Complementary angles are those that add up to 90º.
Complementary angles are those that complement each other to form a right angle . In other words: the sum of two complementary angles results in an angle of 90º .
It should be noted that angles are geometric figures that are formed with two rays that have a common origin (vertex). Complementary , for its part, is an adjective that refers to that which complements something.
The etymology
To know the meaning of the concept precisely, it is important to discover the etymological origin of the two words that give it shape:
- Angle is a word of Greek origin since it derives from ankulos , which can be translated as "crooked" . It later came into Latin as angulus .
- Complementario , on the other hand, has Latin origins. It is the result of the sum of several clearly differentiated parts: the prefix com- , which means "union" ; the verb plere , which is synonymous with "fill" ; the element -ment , which can be defined as "means" , and the suffix -ary , which indicates "relative to" .
Examples of complementary angles
We can determine that in a right triangle we find complementary angles. These will be acute angles : for example, one may measure 68º and the other, 22º. That is, they will add 90º.

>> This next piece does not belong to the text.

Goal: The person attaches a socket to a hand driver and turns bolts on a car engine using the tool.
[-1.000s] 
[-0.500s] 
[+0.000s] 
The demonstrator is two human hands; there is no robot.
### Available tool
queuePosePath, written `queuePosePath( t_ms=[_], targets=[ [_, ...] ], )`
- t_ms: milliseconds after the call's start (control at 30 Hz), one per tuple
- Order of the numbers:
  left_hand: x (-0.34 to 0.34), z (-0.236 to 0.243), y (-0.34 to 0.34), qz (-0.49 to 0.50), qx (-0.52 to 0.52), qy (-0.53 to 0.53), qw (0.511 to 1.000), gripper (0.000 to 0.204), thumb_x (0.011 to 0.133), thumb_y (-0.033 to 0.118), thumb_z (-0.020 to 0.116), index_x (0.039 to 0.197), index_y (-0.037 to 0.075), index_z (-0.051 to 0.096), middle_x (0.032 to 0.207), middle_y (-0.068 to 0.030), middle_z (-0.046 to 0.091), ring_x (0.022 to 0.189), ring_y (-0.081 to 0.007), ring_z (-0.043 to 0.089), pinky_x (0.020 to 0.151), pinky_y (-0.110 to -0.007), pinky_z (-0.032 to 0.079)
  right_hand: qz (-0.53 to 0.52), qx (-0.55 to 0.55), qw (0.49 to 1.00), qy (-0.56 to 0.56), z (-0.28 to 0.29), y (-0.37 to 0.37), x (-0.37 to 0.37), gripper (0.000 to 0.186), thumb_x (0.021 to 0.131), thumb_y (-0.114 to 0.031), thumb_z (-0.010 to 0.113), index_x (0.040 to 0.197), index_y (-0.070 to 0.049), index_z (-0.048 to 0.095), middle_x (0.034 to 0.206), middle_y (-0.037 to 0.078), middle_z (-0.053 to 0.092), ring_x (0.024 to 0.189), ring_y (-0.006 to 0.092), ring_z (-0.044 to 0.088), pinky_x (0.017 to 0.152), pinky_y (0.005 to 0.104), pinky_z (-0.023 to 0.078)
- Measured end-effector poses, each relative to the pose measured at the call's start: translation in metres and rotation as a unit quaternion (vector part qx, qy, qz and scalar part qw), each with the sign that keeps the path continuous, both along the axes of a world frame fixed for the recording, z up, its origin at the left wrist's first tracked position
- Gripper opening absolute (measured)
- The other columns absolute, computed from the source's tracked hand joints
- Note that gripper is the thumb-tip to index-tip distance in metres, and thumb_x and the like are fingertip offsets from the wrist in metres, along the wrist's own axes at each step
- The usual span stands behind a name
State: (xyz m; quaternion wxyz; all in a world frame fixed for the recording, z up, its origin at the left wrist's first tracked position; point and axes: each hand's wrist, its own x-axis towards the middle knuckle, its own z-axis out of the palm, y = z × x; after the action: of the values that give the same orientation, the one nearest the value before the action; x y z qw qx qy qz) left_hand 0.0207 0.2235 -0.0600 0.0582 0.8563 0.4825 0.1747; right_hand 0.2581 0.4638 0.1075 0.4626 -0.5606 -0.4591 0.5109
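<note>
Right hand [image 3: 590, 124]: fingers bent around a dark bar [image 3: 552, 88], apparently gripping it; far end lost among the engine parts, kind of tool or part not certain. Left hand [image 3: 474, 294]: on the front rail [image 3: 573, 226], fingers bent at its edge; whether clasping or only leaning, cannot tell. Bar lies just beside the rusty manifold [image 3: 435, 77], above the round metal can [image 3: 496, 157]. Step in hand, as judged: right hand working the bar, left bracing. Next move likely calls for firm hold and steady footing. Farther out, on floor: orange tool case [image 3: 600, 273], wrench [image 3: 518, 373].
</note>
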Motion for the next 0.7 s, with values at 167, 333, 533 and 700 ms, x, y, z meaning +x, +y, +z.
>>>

Furthermore, we can indicate that the diagonal of any rectangle is also responsible for configuring complementary angles.
Two complementary angles form a right angle.
Your calculation
It is possible to resort to arithmetic to obtain complementary angles. The theory indicates that, to know what the complementary angle of an angle a is, you must subtract its amplitude from 90º . This way we obtain its complementary angle, which we could call angle b .
If the angle a measures 30º , therefore, we must perform the following calculation: 90º – 30º . In this way we will obtain the angle b ( 60º ). If we add the angles a ( 30º ) and b ( 60º ), we will notice that the result is 90º , confirming that they are complementary angles.
Other considerations about complementary angles
It should be noted that complementary angles can also be consecutive or contiguous (when they have a vertex and a side in common). In this case, the non-common sides of these angles give rise to a right angle.
If the two complementary angles have an amplitude of 45º , they are also congruent since they measure the same. Another classification of these angles would place them in the group of acute angles (they measure more than 0º and less than 90º).
We cannot ignore that when we talk about complementary angles, the so-called supplementary angles always also arise. The latter are those that are characterized because they add up to 180º. Thus, for example, at an angle of 150º we have to state that its supplementary would be the one that measures 30º and for an angle of 135º its supplementary would be the one that measures 45º.